**ACTIVITY**
An exact copy of the listing is required.

**RAW DATA**

-- Opening Marker --

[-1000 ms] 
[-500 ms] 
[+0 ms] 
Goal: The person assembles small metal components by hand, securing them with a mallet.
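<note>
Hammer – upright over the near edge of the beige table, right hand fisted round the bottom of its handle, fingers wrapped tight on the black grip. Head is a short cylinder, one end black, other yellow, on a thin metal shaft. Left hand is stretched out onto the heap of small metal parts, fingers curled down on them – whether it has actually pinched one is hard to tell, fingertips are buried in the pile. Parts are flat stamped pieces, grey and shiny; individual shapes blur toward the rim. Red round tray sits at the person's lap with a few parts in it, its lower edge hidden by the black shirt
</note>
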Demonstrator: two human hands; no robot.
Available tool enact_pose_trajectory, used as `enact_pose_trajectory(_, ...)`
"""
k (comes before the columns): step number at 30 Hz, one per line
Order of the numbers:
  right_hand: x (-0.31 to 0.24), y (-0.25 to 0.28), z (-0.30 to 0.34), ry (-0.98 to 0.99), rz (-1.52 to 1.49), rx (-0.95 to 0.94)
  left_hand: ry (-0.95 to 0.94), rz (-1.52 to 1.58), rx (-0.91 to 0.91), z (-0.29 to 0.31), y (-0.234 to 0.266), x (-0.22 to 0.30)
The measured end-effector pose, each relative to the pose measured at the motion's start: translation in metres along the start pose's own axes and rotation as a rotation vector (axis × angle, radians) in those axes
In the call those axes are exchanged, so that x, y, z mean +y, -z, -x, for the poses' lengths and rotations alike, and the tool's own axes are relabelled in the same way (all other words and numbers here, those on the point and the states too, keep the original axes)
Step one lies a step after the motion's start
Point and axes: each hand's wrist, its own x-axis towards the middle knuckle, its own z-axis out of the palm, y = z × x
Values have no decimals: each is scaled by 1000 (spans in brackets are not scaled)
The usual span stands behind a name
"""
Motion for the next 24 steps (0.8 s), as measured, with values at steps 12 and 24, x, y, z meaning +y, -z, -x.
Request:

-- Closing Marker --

**ANSWER TO THIS PROBLEM**
[-1000 ms] 
[-500 ms] 
[+0 ms] 
Goal: The person assembles small metal components by hand, securing them with a mallet.
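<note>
Hammer – upright over the near edge of the beige table, right hand fisted round the bottom of its handle, fingers wrapped tight on the black grip. Head is a short cylinder, one end black, other yellow, on a thin metal shaft. Left hand is stretched out onto the heap of small metal parts, fingers curled down on them – whether it has actually pinched one is hard to tell, fingertips are buried in the pile. Parts are flat stamped pieces, grey and shiny; individual shapes blur toward the rim. Red round tray sits at the person's lap with a few parts in it, its lower edge hidden by the black shirt
</note>
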Demonstrator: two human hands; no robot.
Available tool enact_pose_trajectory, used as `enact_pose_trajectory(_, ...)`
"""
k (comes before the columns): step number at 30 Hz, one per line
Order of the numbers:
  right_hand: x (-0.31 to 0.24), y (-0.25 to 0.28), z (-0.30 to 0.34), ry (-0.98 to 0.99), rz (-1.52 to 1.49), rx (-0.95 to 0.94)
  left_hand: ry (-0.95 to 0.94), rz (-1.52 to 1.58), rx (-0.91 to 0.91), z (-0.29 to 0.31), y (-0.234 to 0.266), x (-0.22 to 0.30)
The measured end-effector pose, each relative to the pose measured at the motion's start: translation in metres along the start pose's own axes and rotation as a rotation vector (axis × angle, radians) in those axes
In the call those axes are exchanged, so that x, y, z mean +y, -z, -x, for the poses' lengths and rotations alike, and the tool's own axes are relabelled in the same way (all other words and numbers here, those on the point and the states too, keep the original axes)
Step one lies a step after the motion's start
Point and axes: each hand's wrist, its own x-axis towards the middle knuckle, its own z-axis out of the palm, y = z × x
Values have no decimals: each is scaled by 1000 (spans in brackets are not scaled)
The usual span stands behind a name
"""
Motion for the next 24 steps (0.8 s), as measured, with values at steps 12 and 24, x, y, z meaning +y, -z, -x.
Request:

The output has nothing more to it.